The Iron Lady dominated British politics for over a decade, blazing a trail that changed the world. Yet the power of her understanding, powerfully visible during her life, is stunning when seen from the end of 2015.


This year has seen the fruit of the EU come to the fore. The Greek crisis, aggravated by the Single Currency, was forecast in her memoirs in ‘The Downing Street Years’. Thatcher stated that a single currency would devastate the weaker economies of Europe. She identified the Franco-German federal engine and its southern-state backers, who expected rewards in exchange for political support (“…they (the Greeks) hoped to receive sufficient subsidies to make their acquiescence worthwhile”), and the northern businesses keen to place their high costs and regulatory burdens on potentially cheaper rivals.

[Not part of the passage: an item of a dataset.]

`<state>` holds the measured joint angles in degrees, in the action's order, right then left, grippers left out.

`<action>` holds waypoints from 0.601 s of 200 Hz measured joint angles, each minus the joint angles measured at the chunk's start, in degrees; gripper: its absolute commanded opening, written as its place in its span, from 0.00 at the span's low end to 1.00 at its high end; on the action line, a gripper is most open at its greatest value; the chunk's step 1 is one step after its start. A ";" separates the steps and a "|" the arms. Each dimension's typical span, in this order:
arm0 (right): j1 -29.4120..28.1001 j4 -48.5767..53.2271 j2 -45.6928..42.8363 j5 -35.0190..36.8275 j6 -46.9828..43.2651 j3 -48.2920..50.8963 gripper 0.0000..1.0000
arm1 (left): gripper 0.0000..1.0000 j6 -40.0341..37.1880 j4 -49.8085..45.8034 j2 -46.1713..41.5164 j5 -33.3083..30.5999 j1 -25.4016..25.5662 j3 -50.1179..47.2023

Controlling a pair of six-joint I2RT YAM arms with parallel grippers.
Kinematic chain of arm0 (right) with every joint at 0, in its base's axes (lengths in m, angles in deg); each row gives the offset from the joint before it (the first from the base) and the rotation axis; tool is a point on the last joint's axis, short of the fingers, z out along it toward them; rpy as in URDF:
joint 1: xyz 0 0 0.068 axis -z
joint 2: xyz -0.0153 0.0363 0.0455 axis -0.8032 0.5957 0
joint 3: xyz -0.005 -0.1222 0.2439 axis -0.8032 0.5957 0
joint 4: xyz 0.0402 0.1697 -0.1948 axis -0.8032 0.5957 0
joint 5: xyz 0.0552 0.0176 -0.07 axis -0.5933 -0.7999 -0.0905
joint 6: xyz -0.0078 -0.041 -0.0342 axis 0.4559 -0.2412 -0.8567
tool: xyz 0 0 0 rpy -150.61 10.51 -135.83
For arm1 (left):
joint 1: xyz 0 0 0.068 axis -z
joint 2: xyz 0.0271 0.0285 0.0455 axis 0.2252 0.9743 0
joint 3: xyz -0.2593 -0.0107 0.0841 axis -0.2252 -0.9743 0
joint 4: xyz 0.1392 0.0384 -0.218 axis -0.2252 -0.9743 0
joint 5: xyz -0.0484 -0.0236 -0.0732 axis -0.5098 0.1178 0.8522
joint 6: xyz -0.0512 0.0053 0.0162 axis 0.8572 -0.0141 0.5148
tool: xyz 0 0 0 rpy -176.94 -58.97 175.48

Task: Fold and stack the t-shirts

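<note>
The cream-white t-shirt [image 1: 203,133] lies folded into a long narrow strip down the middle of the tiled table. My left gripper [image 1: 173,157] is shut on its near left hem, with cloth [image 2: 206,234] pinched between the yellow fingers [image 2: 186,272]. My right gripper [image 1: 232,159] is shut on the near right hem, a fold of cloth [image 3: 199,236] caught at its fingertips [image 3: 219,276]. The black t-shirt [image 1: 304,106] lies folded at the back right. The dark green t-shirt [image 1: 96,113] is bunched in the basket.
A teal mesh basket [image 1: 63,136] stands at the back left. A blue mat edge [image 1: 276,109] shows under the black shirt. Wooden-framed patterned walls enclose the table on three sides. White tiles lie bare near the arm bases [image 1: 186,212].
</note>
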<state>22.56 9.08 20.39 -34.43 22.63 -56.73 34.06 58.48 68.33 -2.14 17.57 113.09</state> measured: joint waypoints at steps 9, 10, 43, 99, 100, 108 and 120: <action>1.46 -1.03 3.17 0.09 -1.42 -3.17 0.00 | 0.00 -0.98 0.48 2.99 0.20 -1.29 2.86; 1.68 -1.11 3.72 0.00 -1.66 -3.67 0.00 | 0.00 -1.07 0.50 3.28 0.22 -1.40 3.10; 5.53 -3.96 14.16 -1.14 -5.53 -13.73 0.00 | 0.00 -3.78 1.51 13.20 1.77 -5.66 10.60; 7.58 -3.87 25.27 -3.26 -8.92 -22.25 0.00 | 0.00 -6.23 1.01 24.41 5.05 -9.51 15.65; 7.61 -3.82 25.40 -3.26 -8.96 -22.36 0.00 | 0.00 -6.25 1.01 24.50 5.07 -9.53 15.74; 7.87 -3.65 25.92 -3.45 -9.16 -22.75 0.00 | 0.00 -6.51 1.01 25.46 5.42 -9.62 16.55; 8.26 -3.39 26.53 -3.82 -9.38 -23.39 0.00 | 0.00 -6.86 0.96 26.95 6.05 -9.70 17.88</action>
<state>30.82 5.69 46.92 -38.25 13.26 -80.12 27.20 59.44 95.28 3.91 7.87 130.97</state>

As for the basis of monetary union, Thatcher warned “I knew full well that whenever you take economic decisions for political purposes, you run considerable risks.” Billions-of-Euros-printed-and-thrown-at-failing-economies-later, it is difficult to imagine her writing this nine years before Euro coins started to circulate.

Speaking of the ERM, but using words that accurately describe the Euro, she pointed out that joining it would be an admission of failure, declaring to the world that we could not discipline ourselves economically, needing the restraint provided by other European economies – principally, Germany. This may be true of Greece, but is Britain really that hopeless? She wisely pointed out that, once in a single-currency structure, a state’s room for manoeuvre in times of pressure is removed, again born out in Greece’s inability to devalue its currency.

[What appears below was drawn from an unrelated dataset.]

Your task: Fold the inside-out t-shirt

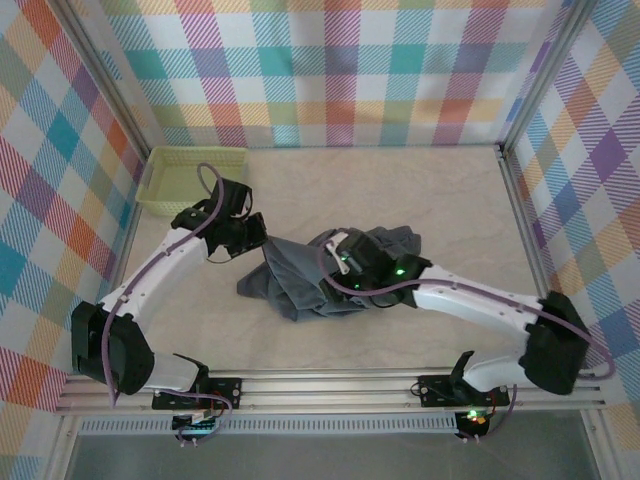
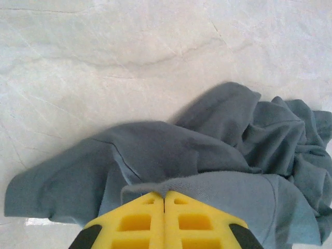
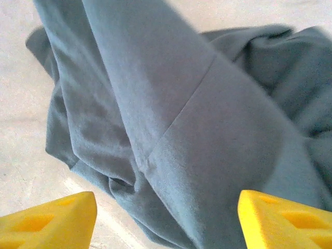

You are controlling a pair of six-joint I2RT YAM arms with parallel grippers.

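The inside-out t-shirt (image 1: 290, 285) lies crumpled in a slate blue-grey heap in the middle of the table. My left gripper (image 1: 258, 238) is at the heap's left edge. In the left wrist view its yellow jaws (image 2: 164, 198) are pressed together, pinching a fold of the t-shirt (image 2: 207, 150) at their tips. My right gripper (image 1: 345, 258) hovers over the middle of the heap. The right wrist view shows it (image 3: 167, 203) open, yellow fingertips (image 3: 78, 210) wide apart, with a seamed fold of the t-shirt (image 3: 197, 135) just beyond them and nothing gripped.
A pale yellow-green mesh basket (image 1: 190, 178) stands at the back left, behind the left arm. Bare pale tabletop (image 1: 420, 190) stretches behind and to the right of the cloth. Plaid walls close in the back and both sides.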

If people are still wondering what exactly Europe is, then vagueness was something Thatcher also encountered. The Single European Act’s wording of “progressive realisation of economic and monetary union” to Thatcher meant cooperation, but to the federalists, the Euro. Thatcher stated “Far too much of the Community’s history had consisted of … nebulous phrases …and … then later clothing them with federal meaning which we had been assured they never possessed.”

The consequence of this approach to policy were (and are) that “In three years the European Community had gone from practical discussions about restoring order to the Community’s finances to grandiose schemes of monetary and political union with firm timetables but no agreed substance – all without open, principled public debate…”

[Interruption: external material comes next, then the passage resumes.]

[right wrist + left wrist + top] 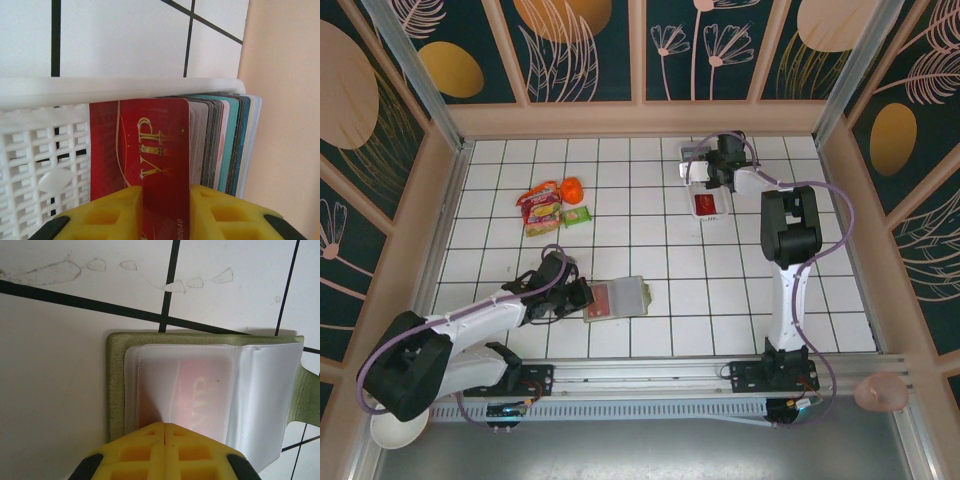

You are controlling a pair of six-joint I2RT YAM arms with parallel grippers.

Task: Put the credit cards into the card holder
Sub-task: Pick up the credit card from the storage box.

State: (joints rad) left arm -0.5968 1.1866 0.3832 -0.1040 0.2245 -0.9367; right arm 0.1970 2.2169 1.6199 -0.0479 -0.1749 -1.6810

In explaining why Britain would benefit from being free of Europe, Thatcher pointed out that “…Britain’s own trade policy was now in the hands of the Community…with a tradition of cartels and corporatism and a politically influential agricultural sector.” She pointed out the relentless loss of sovereignty to a power-hungry Commission that always sought bureaucracy over market-based solutions, and the Franco-German protectionist alliance.

And, as the European dream has proved itself in 2015 not only economically fragile but also politically weak, so the Europhiles are “…clinging grimly to a half-Europe…when truly global markets were emerging…If there was ever an idea whose time had come and gone, it was surely that of the artificial mega-state.”

Her wisdom extends to the current campaign: If the EU was without Britain, says Thatcher, French and German taxpayers and businesses would have to pay for all the regulations, benefits and internal aid costs. Britain would be free to prosper, or at least determine its own future. After all, “What’s wrong with that (a two-tier Europe) if the other tier is going in the wrong direction?”

And her advice to the moral dilemma of immigration facing Europe now can be found in a ‘Le Monde’ interview: “Human rights did not begin with the French Revolution…[they] really stem from a mixture of Judaism and Christianity…” If the self-aggrandising leaders of the EU could only understand the roots of the values they say they hold, then they would stop downgrading Christianity and understand that in the tolerance of that one religion, the others can enjoy peace.

Margaret Thatcher: defining leader of the late 20th century; global presence; victor over oppressive communism; revitaliser of the British economy; and prophetess.